[Stored records]
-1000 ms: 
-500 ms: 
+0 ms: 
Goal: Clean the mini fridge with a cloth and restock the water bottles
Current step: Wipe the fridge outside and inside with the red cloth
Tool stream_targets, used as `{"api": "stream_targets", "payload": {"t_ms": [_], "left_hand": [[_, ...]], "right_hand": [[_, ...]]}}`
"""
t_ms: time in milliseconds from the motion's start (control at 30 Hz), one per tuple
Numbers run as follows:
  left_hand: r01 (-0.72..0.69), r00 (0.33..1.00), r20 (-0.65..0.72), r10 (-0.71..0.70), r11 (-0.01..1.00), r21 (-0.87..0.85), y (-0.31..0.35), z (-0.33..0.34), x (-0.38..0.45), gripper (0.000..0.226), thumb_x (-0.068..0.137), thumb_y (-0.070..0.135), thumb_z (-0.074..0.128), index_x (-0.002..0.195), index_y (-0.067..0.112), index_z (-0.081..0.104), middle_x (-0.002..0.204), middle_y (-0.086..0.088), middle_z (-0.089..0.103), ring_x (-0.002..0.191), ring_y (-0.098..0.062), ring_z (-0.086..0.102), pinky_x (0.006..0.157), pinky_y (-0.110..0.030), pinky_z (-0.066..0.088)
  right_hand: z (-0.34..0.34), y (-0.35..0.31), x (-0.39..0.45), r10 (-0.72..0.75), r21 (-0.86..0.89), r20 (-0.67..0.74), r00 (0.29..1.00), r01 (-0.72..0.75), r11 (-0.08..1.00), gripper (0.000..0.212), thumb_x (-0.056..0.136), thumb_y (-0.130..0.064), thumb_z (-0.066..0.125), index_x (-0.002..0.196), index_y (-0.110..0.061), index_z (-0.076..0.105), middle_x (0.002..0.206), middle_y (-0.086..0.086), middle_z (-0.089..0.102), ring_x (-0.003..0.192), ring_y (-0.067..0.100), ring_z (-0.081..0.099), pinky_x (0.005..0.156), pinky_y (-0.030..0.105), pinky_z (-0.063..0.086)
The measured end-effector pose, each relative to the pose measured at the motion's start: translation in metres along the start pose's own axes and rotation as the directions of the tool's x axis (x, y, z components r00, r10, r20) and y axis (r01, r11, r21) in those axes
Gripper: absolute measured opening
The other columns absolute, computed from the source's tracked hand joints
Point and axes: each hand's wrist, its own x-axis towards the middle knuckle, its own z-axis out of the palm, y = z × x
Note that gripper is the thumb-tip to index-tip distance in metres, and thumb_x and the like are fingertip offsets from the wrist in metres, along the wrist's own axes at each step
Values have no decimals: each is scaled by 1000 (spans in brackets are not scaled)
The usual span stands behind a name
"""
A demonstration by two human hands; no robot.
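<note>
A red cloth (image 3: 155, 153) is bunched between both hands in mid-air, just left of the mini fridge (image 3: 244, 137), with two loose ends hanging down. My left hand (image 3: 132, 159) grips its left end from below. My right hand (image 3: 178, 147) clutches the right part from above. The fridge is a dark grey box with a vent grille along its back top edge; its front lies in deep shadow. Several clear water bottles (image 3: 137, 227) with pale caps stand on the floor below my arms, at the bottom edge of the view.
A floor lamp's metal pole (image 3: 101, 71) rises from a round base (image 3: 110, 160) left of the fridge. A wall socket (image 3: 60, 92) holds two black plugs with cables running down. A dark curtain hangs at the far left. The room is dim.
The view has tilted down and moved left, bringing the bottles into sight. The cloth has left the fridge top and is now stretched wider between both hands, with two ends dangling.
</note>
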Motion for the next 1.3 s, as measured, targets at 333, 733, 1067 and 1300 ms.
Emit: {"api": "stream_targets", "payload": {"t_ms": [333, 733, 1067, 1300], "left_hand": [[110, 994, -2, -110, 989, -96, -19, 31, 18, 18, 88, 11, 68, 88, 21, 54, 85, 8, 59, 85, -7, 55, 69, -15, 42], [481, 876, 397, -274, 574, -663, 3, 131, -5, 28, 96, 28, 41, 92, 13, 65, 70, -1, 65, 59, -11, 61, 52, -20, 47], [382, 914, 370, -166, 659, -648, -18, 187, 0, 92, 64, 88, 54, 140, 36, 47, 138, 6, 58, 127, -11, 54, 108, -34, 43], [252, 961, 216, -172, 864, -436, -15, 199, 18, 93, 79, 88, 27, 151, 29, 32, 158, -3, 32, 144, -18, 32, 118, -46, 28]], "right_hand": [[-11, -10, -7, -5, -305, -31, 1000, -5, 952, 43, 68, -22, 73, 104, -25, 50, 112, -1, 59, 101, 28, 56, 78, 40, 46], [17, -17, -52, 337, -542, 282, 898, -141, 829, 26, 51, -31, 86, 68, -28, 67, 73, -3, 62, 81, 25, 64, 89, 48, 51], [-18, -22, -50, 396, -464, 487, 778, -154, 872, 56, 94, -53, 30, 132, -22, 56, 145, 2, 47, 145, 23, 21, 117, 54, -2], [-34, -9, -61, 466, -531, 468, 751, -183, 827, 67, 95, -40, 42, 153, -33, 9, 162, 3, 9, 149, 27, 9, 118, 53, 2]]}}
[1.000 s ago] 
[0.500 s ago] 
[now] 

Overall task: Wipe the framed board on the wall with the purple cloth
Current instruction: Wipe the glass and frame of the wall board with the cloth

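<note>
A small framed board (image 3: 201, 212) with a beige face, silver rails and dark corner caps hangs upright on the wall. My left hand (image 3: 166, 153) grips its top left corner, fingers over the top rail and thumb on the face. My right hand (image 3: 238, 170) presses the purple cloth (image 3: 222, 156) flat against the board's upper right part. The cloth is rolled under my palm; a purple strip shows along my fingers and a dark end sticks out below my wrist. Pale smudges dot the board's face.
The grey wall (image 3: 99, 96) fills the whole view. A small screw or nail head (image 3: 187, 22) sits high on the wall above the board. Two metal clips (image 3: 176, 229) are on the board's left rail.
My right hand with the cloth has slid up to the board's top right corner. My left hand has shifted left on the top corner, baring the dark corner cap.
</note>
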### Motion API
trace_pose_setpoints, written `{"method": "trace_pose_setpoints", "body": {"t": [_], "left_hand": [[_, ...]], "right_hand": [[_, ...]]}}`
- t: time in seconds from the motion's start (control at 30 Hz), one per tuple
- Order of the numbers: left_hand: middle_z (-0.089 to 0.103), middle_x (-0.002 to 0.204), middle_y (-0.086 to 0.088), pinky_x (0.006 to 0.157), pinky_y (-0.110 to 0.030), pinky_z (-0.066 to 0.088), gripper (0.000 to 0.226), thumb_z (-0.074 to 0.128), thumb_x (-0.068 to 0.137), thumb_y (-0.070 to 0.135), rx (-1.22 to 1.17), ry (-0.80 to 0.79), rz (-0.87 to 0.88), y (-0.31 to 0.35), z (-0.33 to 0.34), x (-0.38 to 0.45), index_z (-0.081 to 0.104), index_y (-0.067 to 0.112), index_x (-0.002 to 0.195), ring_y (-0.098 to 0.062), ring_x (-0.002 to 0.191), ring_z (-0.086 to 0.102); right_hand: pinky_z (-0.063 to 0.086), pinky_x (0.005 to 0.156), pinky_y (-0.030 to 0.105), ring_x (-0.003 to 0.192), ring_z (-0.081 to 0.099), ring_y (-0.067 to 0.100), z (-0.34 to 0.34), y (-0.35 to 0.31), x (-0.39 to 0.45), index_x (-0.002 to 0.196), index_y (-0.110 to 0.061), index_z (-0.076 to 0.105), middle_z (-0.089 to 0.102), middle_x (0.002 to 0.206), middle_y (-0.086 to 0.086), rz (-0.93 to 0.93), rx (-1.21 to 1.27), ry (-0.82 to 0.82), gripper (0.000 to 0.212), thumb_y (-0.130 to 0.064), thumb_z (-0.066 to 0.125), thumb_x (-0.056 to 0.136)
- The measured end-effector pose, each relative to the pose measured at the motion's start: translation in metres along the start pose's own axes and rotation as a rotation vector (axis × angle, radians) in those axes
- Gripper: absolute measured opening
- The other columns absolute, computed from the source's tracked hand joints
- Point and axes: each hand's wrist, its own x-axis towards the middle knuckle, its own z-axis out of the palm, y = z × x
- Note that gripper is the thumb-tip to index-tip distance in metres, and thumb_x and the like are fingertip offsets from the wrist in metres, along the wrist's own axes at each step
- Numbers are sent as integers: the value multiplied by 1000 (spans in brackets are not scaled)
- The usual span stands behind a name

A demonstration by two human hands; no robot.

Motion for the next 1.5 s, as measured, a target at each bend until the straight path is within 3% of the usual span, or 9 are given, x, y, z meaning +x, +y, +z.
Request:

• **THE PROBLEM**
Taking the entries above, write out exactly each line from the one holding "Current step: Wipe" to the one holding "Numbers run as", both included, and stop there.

• **FINISHED EXERCISE**
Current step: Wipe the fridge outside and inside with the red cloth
Tool stream_targets, used as `{"api": "stream_targets", "payload": {"t_ms": [_], "left_hand": [[_, ...]], "right_hand": [[_, ...]]}}`
"""
t_ms: time in milliseconds from the motion's start (control at 30 Hz), one per tuple
Numbers run as follows:

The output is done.